Tuesday, November 5, 2013

On The Black Box

It has always been one of the most unnatural things for me to do-to stare into the eye of a lens for the sake of capturing my image.  This difficulty has been fodder for family stories for decades and it drew my mother's ire.  With care she gathered together all my school photos and hung them in the hallway across from the cellar door.  Whenever photo day came near, she would beckon me to study the expression in each photo.  There was no smile, but an odd pull of the lips that disappeared into a set of twin dimples.  No teeth were shown.

"Here, smile like this. Show your teeth," my mother would demonstrate accentuating her smile with a pointed finger."You do it, now," she coaxed.  I practiced in the tiny hallway, just me and my mother long enough to satisfy her.  We parted, each hoping for a different outcome.

While sitting at the kitchen table, she unhinged the glass protecting each portrait-the expression was the same year after year. As I stood in line waiting for the photo to be taken, I  practiced smiling as my mother had shown me. Sitting on that big black box and staring into the lens made me self-conscious and nervous.  I always deferred to the default 'no smile, no teeth'-my mother's disappointment.

 Even today, portraits are such a difficult undertaking. Everyone is coaxing me to smile. And, I just can't.  I really don't know why.
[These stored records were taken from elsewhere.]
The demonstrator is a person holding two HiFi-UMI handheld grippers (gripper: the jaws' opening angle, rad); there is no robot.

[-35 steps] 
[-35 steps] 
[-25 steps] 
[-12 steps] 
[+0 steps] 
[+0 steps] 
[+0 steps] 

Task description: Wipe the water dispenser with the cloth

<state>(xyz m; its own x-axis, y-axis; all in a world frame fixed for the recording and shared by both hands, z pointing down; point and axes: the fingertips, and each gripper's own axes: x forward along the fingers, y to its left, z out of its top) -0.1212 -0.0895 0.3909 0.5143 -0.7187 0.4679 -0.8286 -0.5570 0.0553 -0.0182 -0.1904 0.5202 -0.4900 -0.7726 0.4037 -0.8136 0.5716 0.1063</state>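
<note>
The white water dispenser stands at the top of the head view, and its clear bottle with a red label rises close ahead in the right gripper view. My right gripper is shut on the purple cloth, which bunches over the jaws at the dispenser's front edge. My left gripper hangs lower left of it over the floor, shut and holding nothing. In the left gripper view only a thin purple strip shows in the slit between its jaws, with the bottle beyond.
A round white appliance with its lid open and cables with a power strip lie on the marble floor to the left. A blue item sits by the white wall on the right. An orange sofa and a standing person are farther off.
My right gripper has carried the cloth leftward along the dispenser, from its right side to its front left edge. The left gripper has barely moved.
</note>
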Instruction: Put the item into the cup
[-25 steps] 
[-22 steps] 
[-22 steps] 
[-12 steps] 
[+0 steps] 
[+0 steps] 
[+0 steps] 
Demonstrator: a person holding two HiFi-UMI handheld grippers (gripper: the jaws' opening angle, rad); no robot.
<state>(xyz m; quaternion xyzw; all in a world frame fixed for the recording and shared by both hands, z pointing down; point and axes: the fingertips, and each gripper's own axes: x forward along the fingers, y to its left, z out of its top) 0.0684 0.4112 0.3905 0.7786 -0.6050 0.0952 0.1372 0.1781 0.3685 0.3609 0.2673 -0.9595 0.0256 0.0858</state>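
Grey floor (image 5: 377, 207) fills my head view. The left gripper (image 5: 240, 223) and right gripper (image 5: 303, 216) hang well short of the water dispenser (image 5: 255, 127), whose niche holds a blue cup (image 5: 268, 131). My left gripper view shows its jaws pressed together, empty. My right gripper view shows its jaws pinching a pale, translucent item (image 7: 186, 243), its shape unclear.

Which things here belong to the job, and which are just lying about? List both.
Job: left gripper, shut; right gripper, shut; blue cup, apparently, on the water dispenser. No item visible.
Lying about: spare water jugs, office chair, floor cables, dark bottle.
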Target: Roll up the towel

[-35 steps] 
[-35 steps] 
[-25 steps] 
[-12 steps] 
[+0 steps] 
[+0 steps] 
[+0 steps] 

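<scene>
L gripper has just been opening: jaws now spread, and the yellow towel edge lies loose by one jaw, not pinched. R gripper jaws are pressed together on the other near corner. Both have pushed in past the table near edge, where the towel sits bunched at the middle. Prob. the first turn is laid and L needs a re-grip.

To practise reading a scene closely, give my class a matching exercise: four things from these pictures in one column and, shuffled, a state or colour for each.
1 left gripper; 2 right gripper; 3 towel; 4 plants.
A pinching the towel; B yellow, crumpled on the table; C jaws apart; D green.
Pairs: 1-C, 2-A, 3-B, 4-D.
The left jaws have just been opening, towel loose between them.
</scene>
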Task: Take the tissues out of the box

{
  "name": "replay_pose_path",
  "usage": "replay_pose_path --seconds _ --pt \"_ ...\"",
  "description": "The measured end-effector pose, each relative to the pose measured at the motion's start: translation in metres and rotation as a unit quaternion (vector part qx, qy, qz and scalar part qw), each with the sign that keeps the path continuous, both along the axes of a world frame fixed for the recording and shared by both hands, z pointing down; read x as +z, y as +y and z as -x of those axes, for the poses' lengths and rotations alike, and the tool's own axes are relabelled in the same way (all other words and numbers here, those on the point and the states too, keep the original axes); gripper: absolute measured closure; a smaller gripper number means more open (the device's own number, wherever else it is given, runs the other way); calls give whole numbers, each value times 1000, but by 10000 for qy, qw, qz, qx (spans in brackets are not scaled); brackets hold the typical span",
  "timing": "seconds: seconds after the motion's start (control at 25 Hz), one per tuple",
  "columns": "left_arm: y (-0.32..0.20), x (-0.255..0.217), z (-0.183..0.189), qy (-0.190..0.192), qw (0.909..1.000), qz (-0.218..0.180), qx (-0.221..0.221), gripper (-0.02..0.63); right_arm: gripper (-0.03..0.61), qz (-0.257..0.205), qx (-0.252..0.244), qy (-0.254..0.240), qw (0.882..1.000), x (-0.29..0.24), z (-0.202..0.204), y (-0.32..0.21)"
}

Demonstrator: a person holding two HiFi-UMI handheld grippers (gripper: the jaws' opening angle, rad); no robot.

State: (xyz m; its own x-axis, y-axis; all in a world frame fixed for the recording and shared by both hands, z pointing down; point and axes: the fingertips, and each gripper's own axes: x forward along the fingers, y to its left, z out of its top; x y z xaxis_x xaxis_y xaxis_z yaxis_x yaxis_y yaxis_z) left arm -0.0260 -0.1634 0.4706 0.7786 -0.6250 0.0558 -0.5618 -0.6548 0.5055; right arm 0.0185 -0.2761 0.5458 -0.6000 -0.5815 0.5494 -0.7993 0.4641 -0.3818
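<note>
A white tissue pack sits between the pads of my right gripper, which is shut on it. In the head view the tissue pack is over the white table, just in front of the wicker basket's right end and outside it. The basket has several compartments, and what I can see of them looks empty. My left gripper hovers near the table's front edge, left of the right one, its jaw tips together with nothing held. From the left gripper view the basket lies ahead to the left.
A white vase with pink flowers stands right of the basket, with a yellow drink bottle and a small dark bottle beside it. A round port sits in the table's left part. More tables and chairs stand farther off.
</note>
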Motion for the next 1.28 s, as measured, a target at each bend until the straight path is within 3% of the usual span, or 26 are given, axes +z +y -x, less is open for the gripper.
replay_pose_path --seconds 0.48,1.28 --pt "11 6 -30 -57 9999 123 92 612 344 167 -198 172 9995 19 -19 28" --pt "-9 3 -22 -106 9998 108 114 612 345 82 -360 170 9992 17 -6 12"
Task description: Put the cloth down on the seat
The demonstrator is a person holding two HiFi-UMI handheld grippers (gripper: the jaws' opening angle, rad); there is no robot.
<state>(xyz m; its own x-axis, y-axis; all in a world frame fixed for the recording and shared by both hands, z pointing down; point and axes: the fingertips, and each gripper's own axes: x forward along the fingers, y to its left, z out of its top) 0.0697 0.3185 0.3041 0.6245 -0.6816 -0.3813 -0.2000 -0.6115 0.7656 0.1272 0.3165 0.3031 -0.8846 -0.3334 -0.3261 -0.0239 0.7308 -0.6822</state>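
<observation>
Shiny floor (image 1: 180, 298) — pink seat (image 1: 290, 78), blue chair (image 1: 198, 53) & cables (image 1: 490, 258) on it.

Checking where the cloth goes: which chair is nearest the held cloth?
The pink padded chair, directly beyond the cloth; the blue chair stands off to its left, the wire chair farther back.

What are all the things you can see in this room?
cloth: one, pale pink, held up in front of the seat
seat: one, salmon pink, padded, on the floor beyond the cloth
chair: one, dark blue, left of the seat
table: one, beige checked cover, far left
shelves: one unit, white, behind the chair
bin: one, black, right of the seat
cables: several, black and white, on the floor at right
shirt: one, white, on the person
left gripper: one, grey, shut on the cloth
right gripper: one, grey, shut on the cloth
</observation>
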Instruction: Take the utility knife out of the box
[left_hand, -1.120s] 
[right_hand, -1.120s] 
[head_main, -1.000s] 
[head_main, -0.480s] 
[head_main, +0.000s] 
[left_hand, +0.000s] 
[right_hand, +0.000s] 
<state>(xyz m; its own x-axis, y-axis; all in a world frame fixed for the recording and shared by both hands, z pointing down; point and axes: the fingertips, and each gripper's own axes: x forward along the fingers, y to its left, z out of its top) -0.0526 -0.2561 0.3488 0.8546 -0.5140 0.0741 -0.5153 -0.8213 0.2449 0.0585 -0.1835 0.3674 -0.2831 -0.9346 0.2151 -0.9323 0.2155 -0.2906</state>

Tara @ A Teaching Life said...

Thank you for this. Such an honest post - and this is exactly how I feel, too. I just hate having my photograph taken. Excruciating. i like the one of you, though, so interesting and full of character.

Book Mama said...

Glad you started asking yourself the question, and it seems that you've described at least part of the (well-written, thought-provoking) answer. Keep going. Keep doing self-portraits along the way (did you see the NYTimes article on selfies about 8 days ago?).